The human tendency for intercommunication is amazing. Even though we have sealed ourselves in these Rourken cities, the necessities of survival mean that surface caravans are a periodic occurrence, and with them travels news and rumor almost as a plague. For once, they are even mostly true. Or at least in agreement. They say that the Cyrodiils have a new-made God. That the Dunmer have a second Brass Monster that they are using to fight the Cyrodiils. And the strangest, and most easily confirmed: the Khajiit have left Nirn. They climbed to the moons again and live there in paradise. This must be true, for a third moon has appeared in the sky, and our lens crafters have been able to magnify it, and the moon appears to be a mass of glistening cat fur. Lights also dot Secunda’s surface, and we can surmise that they belong to Khajiit colonies.
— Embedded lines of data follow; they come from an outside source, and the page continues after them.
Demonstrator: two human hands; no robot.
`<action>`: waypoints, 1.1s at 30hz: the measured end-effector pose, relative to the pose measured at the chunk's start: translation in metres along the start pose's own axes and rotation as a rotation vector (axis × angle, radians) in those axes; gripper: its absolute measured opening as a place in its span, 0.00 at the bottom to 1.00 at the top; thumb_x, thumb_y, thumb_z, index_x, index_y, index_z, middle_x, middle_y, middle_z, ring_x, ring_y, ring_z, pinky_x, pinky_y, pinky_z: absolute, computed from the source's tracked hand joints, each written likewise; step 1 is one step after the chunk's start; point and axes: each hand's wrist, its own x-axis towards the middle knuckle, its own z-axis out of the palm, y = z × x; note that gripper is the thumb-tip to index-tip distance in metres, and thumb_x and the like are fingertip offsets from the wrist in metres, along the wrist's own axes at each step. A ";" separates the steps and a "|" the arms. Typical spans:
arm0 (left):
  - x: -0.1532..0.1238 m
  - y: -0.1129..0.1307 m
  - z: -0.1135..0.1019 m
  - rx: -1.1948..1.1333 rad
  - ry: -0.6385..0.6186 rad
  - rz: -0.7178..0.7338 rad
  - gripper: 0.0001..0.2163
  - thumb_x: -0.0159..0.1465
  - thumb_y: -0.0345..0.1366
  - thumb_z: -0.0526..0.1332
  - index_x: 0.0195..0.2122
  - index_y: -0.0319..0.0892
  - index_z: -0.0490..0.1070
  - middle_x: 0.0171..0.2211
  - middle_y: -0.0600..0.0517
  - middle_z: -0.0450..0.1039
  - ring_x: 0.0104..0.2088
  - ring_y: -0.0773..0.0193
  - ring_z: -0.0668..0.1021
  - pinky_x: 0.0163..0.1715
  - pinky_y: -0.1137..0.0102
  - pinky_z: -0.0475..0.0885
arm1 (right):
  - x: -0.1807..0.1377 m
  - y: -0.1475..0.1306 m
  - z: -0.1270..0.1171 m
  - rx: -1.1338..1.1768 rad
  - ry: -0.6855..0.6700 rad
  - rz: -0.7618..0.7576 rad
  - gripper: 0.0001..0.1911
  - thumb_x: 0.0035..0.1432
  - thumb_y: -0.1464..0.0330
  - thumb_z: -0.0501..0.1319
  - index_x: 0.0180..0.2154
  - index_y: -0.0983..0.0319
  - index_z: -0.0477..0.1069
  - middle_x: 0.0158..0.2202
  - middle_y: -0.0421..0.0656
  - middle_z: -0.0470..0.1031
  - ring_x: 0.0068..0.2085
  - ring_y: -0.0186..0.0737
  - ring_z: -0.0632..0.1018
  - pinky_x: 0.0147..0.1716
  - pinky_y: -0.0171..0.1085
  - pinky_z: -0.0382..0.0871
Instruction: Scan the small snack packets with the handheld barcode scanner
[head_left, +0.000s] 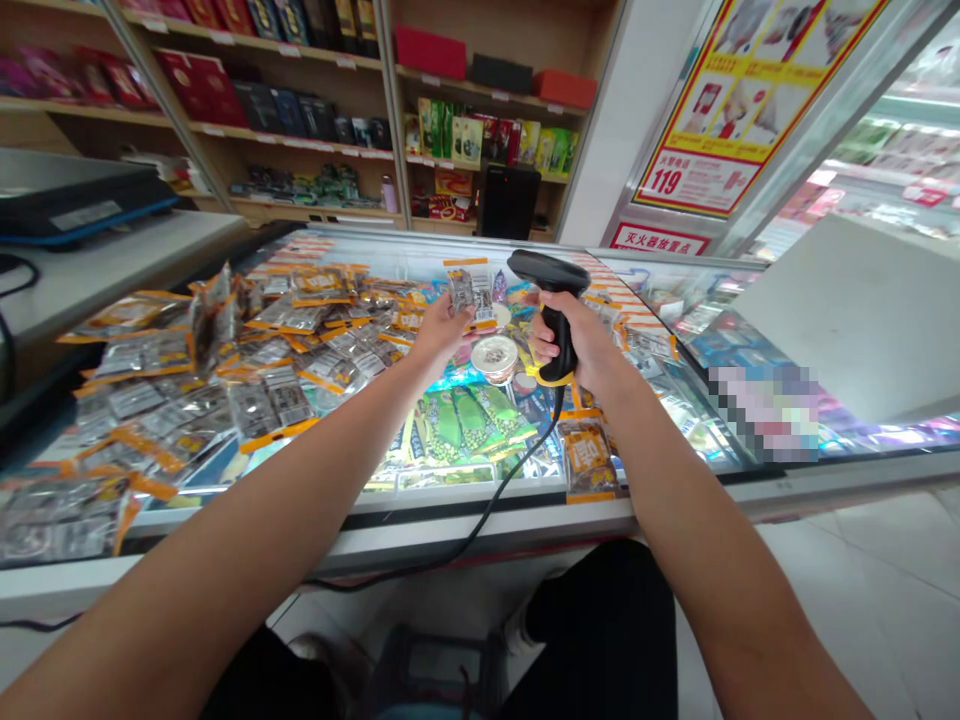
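Note:
In my right hand [574,335] is a black and yellow barcode scanner [556,310], gripped round its handle, with its head turned to the left. A cable runs down from the handle over the freezer's front edge. My left hand [446,325] pinches a small snack packet [471,290] with orange ends, its printed back facing me, just left of the scanner's head. Many similar orange-edged packets [277,395] lie heaped on the glass top to the left. Another packet [589,455] lies under my right forearm.
Beneath the glass of the freezer [420,510] are green packs [469,415] and a round tub [493,355]. A scale [82,200] stands on a counter at left. A white panel [862,310] sits at right. Stocked shelves [300,140] line the back.

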 end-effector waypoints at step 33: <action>0.005 0.001 -0.005 -0.072 0.099 -0.062 0.09 0.69 0.30 0.59 0.50 0.42 0.69 0.53 0.44 0.77 0.42 0.63 0.83 0.46 0.65 0.80 | -0.004 0.002 0.003 -0.211 0.037 0.323 0.16 0.56 0.60 0.68 0.29 0.60 0.64 0.21 0.38 0.62 0.18 0.30 0.61 0.16 0.33 0.55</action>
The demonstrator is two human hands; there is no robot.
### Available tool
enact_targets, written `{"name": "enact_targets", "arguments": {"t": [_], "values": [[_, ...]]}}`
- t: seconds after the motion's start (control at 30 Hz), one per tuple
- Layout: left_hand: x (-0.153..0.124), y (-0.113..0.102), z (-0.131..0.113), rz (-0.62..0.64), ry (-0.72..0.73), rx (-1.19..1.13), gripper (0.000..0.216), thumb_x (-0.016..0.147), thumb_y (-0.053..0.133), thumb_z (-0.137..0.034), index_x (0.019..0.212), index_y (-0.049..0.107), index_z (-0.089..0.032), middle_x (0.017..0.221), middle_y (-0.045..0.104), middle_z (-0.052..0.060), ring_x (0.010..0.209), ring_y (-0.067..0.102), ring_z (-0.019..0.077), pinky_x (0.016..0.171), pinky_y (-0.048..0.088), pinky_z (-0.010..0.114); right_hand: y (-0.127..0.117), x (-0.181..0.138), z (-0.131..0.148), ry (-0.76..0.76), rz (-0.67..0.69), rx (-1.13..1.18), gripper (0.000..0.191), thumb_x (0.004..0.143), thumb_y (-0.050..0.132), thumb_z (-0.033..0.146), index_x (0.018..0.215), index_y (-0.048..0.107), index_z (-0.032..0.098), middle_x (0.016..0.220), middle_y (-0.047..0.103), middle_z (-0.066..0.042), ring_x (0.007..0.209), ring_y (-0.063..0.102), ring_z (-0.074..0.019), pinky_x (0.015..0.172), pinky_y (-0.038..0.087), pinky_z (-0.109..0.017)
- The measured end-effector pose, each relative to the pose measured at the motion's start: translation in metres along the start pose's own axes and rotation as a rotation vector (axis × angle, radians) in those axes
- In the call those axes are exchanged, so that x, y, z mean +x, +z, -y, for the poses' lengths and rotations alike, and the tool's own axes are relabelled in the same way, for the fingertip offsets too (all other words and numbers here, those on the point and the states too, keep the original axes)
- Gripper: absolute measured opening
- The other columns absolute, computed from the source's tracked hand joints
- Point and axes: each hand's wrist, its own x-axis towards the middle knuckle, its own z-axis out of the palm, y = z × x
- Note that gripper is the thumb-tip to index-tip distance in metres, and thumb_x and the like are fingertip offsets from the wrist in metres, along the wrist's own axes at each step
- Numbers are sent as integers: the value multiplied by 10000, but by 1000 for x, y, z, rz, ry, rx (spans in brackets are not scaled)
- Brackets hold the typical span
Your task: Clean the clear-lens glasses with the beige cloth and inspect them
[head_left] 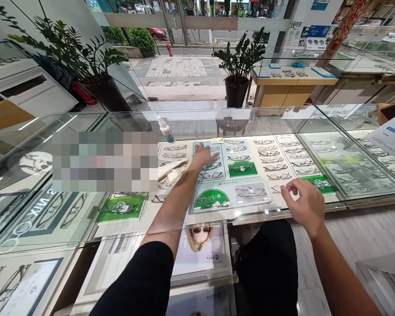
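My left hand (202,155) reaches out over the glass display case (246,224), fingers spread and holding nothing. Beneath it lies a pale teal tray card (221,176) with several pairs of eyeglasses (211,166). A light-coloured cloth (174,171) rests left of my forearm. Beyond it, a small white spray bottle (165,130) stands upright. Near the case's front edge, my right hand (305,202) is loosely curled, thumb and forefinger forming a ring with nothing visible inside. The eyeglasses closest to it are a thin-framed pair (279,176). Whether either hand touches the glass, I cannot tell.
More rows of eyeglasses (296,150) fill the case to the right. A printed sheet (393,134) juts in at the right edge. A blurred patch (105,161) covers part of the left side. Potted plants (237,90) stand beyond the counter, before the glass front.
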Motion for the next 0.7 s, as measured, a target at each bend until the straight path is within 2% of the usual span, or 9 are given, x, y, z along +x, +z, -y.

May they know peace only dreamed of here on Nirn.
Our scholars have been poring over all documents and artifacts of the Yoku Sword Singers ever since we took to the deeps. We know from bitter experience that merely cutting at Septim’s monster will not hurt it, but the Singers did not merely cut. Shamans and swordmasters alike have been desperately trying to recreate the lost legends, and our city has shown some success in this. Last month, Boraccag successfully summoned what we believe to be a Shehai. The spirit sword did not exactly match the descriptions in our old texts, but it WAS a sword, and it WAS immaterial. He practices daily, and each time he summons it, the blade is stronger and longer-lasting. Texts speak of a spirit-slice that cuts so finely that reality parts around it. Surely Numidium cannot resist such a stroke. If we can discover a way to do this, we may have an end to end this hellish war once and for all.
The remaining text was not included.